The Journal has reported how Tory councillor and local branch chairman Bruce Hewison is severing links with the party – and may run for parliament as an independent, in protest at its management at local level. Now, it has emerged that his resignation was part of a wider walkout in the county.
Coun Hewison, a Tory party member, member of Alnwick Town Council, chairman of the Alnwick and Alnmouth branch of the Berwick Conservative Association, and a member of the association’s executive council and management team, said he had quit the association at the executive council’s annual general meeting in March.
His resignation as an Alnwick representative was in protest at a move by the party’s Berwick parliamentary candidate Anne-Marie Trevelyan to nominate Aidan Ruff as association chairman, despite the incumbent John Rae having only served two years in a post most people hold for three. Mr Ruff was appointed.

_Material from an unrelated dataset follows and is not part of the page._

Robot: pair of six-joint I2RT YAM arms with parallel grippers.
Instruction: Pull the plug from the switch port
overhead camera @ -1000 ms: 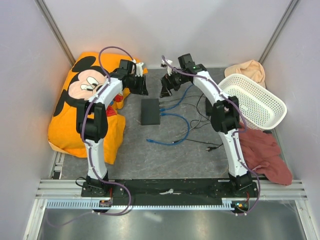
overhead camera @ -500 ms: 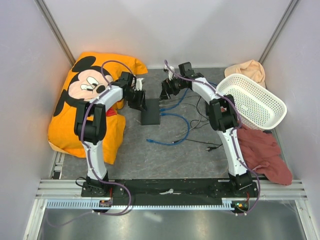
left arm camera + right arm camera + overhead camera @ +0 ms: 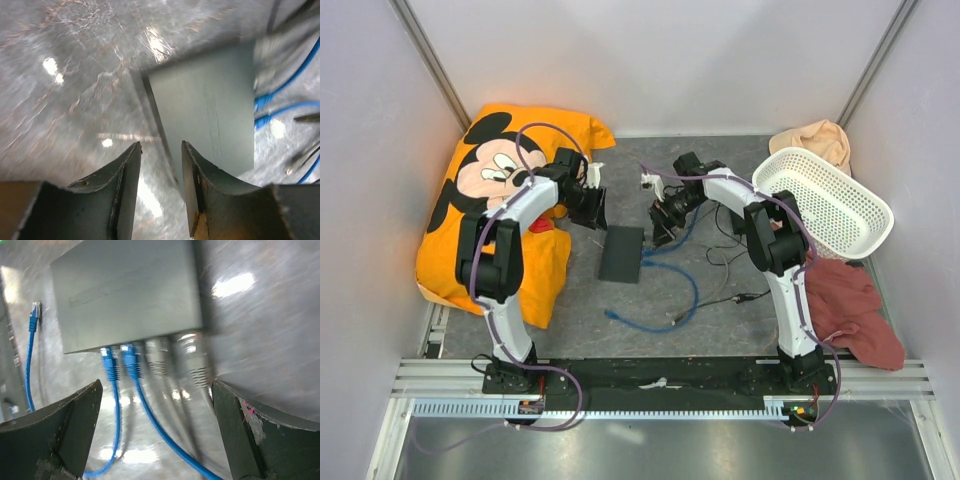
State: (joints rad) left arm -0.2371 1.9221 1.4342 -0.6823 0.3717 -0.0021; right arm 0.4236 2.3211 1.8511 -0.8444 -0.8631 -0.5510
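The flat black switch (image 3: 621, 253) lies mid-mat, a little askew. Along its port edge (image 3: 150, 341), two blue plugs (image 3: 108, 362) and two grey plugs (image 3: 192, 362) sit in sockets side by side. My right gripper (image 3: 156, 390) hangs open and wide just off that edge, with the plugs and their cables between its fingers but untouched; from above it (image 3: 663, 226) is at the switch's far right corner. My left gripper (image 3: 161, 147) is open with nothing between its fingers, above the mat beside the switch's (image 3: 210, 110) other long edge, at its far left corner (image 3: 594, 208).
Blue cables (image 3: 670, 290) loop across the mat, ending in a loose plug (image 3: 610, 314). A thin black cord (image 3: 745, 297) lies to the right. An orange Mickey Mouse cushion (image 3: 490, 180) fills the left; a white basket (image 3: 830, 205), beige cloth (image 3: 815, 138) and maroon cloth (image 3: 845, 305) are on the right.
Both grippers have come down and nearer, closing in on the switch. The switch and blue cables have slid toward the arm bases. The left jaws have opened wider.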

Now, it has emerged that his departure was part of a mass walkout which saw all other management team members standing down, with six resigning and one retiring.
Mr Rae; Coun Hewison’s wife Jeanette, deputy chair of fundraising and membership; Karen Thorburn, deputy chair political from Berwick; and Steven Purvis, Northern representative from Berwick have all confirmed to The Journal they resigned in protest at the same issue.
Mrs Thorburn said her husband Keith, member for Conservative Future, had also resigned.
Mr Rae, a Tory party member for 45 years, told The Journal: “One of the unwritten rules is the prospective parliamentary candidate does not interfere with the running of the association. It must be allowed to run itself.”
He said the nomination of Mr Ruff came “very regrettably” amid what had become a “fairly fraught relationship” between Mrs Trevelyan and the management team. “The management team took that as an attack on their integrity and decided it was not going to be possible to work with her.”
Mrs Trevelyan said she had been approached by Mr Ruff about his becoming chairman and had been happy to nominate him, as she was democratically entitled to.
She claimed Mr Rae had almost served his maximum of three years and that it was not his “divine right” to receive another.
Mrs Trevelyan said it seemed a “logical” time for a change as Mr Ruff’s maximum three years would see him as chair up to and beyond the general election.
Of Mr Rae’s claim that she was interfering in the running of the association, Mrs Trevelyan responded: “I do not run the association but I am a member and I am entitled to nominate anyone who might ask me to.”
Asked about his suggestion of a fraught relationship with the management team, she conceded only that Mr Rae “probably would not think on the same wavelength as Aidan and I do.”